Google Research: accelerating scientific breakthroughs to real-world impact

Over the past two weeks we’ve seen a flurry of new results from Google Research, from genomics to quantum computing to geospatial understanding.
These breakthroughs exemplify what I call the “magic cycle” of research: addressing global challenges and opportunities with foundational research that leads directly to real-world applications and solutions. These solutions not only benefit millions around the world, but they also uncover more important problems to solve.
The magic cycle is accelerating significantly, powered by stronger models, and agentic tools, like the AI co-scientist and AI-based expert-level empirical software. And it applies across many disciplines and domains.
Research is our chance — and imperative — to improve day-to-day lives, and address societal challenges and opportunities, and it means that research and innovation is never “done.”
Here’s how Google Research’s approach is helping solve challenges in three areas that affect so many people:
1. Fighting cancer with AI
Childhood leukemias and many other cancers have incredibly complex genetic signatures, requiring tailored treatments based on their specific mutations. What if we could sequence the genomes of these cancerous cells more accurately, precisely spotting the particular variants that turned them into cancer?
That’s what led to DeepSomatic, our new AI-powered tool that helps scientists and doctors spot genetic variants in cancer cells. Our partners at Children’s Mercy in Kansas City used DeepSomatic to identify 10 new genetic variants in samples of childhood leukemia that were missed by previous techniques. If they can pinpoint how and why a particular form of cancer is affecting a patient, they may be able to develop personalized cures.
Remarkably, DeepSomatic can also generalize to cancers it hasn’t seen before. For example, without any training on the brain cancer glioblastoma, DeepSomatic was able to pinpoint which genetic variants cause it. This suggests it could work even on rare or new types of cancer — a big milestone that marks 10 years of genomics research at Google.
In collaboration with Yale and Google DeepMind, we also introduced Cell2Sentence-Scale 27B, a new 27-billion-parameter AI model based on Gemma that understands the language of individual cells. It generated a novel hypothesis for cancer therapy, which we validated in living cells, finding a drug combo that made cancer cells significantly more visible to the immune system in a lab setting. It’s a powerful new way we’re using AI to help fight cancer.
2. Towards better medicines and materials with quantum computing
Designing better medicines and materials — like a more effective battery — requires understanding the exact behavior of atoms and molecules. But today’s most powerful classical computers struggle to model these nuances because they rely on approximations and the strict binary language of 0s and 1s, and even the world’s most powerful supercomputer can’t capture all the nuances of how molecules behave in the wild. That’s because at this tiny scale, particles don’t behave “classically.” Instead, they obey quantum mechanics: they can be in superposition, where they’re not in one simple state, but instead “smeared” across a range of possibilities; and they can be entangled, where multiple atoms can behave in lockstep with each other instead of independently.
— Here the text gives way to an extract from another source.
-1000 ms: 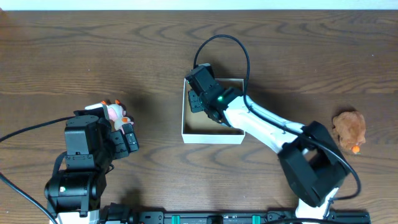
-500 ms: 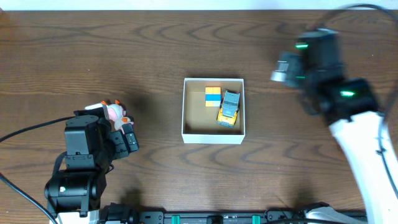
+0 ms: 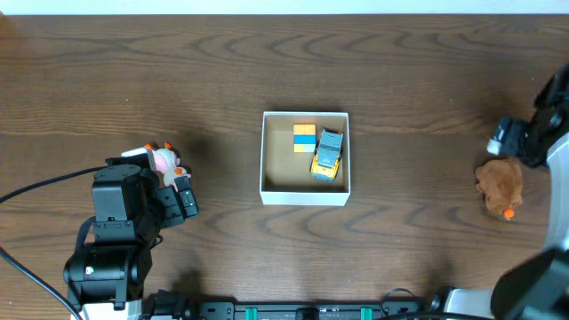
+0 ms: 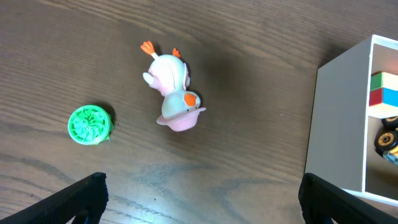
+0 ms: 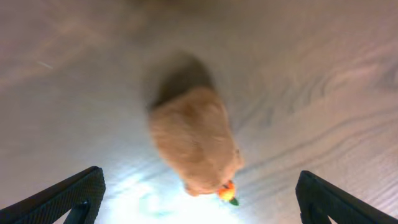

This is one of the most compelling reasons Google Research is building a quantum computer — it “speaks quantum” in a way that no classical computer can, and can model exactly how nature really works at a subatomic level. Our new Quantum Echoes algorithm shows how much faster our Willow chip can be on computations that are very useful for describing how molecules behave with full precision. This is the world’s first algorithm that points towards eventual practical applications of quantum computing, like designing better materials, better medicines and more. We’ve begun exploring its potential in experiments in partnership with researchers at the University of California, Berkeley.
3. Understanding Earth
The hardest and most important questions in planetary science and crisis response are never about just one kind of geospatial information — they’re about pulling it all together. For example, if we want to predict which communities are most vulnerable and what infrastructure is at risk with an impending storm, it’s not enough to know simply when the storm will hit, or where the buildings are. We need the whole picture: the storm's path and severity, population density, transportation patterns, and predicted impact on vulnerable infrastructure. This comprehensive view requires synthesizing many types of geospatial data, and many models that predict different aspects of the planet — all at once.
That’s why we’re developing Earth AI — to knit all of that information and predictive power together. Questions that are currently impossible to answer because they’re too complex and draw on too many disparate geospatial resources will become possible to tackle. And this, in turn, will prompt new research — new collection of useful data about Earth, new kinds of sensors and new uses of AI to model sophisticated interconnected patterns across the planet. This multi-year effort will cycle continuously between new real-world uses and new research, uncovering even deeper insights about how we can live well on this planet.
Those are just 3 areas — out of dozens! — where Google Research is making foundational breakthroughs and then demonstrating how they can be scaled up for real, tangible impact for people. These breakthroughs don't happen in silos: we're driven by the conviction that breakthroughs in one area of scientific discovery can help us in another — be that with better quantum data to accelerate AI discoveries, or connecting geospatial data with public health insights. That’s how we’re paving the path to the future, all founded in research that can make reality better for people.